Items listed in a dataset:
= = =

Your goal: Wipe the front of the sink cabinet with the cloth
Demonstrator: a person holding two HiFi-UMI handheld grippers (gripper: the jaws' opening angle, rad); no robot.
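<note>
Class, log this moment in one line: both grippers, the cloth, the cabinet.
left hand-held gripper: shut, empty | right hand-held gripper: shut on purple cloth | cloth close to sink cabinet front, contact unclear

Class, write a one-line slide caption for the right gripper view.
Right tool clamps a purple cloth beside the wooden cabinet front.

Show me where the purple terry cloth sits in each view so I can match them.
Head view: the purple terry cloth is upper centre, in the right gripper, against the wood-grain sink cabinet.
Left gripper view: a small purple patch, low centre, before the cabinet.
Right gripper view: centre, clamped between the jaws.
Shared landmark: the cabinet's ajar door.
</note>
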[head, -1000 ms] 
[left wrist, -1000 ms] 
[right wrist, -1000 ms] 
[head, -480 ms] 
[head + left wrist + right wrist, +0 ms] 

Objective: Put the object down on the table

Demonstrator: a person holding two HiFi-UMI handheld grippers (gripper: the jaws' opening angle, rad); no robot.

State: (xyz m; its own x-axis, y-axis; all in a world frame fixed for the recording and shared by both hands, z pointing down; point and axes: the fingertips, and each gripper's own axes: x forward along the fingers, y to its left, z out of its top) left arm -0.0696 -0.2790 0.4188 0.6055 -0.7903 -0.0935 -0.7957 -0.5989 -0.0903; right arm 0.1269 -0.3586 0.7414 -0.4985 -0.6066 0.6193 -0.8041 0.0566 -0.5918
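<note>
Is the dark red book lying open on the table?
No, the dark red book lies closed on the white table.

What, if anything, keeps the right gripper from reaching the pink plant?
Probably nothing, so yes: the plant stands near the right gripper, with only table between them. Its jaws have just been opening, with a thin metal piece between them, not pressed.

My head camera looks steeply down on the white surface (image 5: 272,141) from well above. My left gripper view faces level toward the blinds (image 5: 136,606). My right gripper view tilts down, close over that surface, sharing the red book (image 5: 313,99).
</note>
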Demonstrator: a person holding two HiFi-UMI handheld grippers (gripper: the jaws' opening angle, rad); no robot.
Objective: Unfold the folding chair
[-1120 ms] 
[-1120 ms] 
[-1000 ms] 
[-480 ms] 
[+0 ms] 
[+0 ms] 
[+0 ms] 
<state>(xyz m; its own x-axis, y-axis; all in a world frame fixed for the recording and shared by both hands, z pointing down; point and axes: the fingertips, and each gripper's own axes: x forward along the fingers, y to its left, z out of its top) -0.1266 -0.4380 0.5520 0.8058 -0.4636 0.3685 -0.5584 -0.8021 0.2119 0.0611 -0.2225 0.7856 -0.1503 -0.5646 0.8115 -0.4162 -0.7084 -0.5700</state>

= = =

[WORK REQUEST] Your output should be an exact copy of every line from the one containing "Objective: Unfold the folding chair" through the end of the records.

[OUTPUT OF THE EXERCISE]
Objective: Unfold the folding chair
[-1120 ms] 
[-1120 ms] 
[-1000 ms] 
[-480 ms] 
[+0 ms] 
[+0 ms] 
[+0 ms] 
<state>(xyz m; its own x-axis, y-axis; all in a world frame fixed for the recording and shared by both hands, z pointing down; point and axes: the fingertips, and each gripper's own axes: x forward along the fingers, y to its left, z out of its top) -0.1266 -0.4380 0.5520 0.8058 -0.4636 0.3685 -0.5584 -0.8021 0.2119 0.0611 -0.2225 0.7856 -0.1503 -0.5646 0.8115 -0.4162 -0.7084 -0.5700</state>

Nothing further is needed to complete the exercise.